EXERCISE: The answer consists solely of the listing's lines from the first through the line containing "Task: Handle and", each reproduced exactly.

# # # #

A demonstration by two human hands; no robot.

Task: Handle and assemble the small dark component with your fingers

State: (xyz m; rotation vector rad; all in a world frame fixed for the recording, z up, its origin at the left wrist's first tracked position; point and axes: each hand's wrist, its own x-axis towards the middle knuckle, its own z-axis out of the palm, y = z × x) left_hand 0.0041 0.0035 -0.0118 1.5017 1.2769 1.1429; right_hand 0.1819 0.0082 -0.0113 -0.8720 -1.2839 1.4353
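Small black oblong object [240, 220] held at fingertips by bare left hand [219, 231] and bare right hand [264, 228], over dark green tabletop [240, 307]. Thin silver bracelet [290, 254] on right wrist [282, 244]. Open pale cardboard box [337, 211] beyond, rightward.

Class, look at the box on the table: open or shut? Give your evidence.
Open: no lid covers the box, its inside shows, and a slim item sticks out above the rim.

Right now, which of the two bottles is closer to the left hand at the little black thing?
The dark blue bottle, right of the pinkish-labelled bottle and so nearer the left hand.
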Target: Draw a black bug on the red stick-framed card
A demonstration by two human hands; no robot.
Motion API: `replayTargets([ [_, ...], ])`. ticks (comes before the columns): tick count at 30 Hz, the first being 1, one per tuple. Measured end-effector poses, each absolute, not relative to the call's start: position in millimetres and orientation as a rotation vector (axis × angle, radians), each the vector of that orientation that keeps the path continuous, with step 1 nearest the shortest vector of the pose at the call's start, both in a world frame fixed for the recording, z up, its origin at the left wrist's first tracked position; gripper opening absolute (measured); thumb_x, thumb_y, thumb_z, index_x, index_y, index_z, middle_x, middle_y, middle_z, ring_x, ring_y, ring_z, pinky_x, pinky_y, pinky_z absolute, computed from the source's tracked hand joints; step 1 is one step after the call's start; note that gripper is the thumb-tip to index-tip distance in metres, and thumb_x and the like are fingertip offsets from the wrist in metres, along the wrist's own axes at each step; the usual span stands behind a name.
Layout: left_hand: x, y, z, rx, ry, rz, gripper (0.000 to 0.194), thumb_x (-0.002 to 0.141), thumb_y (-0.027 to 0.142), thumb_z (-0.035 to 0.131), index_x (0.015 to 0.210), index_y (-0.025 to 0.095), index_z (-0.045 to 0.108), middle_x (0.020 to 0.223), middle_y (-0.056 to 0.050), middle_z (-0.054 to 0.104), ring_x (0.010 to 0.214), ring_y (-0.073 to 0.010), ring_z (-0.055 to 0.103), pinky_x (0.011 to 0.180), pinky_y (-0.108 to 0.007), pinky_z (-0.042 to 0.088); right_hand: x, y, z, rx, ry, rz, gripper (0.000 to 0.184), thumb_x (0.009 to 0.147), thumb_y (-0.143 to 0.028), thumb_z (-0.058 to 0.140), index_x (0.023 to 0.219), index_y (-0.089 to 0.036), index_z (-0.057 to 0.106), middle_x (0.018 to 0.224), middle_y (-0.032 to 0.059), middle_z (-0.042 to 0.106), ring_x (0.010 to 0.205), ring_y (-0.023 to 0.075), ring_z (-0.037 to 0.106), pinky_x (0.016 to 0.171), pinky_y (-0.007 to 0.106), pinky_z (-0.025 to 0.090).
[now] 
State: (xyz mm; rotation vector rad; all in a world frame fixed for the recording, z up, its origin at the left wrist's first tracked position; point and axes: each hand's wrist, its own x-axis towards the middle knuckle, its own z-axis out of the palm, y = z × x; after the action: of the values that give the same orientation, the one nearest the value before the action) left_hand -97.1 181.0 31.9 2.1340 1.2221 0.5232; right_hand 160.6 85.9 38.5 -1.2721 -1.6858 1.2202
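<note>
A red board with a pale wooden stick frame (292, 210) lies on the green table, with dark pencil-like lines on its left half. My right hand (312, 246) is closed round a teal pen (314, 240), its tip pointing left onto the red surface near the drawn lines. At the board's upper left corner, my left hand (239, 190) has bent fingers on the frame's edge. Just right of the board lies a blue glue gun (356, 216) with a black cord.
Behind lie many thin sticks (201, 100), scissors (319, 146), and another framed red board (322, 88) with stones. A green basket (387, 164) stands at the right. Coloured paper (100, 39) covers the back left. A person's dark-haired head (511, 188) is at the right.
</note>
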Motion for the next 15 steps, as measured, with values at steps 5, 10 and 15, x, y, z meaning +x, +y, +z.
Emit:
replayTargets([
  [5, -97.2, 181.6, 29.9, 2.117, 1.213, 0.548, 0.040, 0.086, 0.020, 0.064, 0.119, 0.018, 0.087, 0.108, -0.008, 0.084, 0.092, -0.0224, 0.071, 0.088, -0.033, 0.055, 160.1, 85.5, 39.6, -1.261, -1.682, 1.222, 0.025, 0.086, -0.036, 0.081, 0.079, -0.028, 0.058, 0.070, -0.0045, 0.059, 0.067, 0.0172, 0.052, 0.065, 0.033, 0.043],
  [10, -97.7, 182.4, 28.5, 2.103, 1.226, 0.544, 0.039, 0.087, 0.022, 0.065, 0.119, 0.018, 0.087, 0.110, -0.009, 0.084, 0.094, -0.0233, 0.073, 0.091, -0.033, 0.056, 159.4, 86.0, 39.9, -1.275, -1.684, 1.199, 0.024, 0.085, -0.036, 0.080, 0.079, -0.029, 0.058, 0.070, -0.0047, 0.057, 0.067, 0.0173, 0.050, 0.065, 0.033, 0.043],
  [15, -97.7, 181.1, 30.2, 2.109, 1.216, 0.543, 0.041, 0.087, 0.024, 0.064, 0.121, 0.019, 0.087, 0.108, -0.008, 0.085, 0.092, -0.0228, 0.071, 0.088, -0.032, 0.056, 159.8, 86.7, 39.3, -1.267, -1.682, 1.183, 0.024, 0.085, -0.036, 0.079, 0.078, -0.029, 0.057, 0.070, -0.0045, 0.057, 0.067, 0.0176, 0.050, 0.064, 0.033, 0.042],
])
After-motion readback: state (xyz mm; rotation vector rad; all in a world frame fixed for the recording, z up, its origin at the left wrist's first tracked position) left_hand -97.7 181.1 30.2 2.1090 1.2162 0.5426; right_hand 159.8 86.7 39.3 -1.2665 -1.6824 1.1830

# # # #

REPLY TO THE TASK:
A demonstration by two human hands; no robot.

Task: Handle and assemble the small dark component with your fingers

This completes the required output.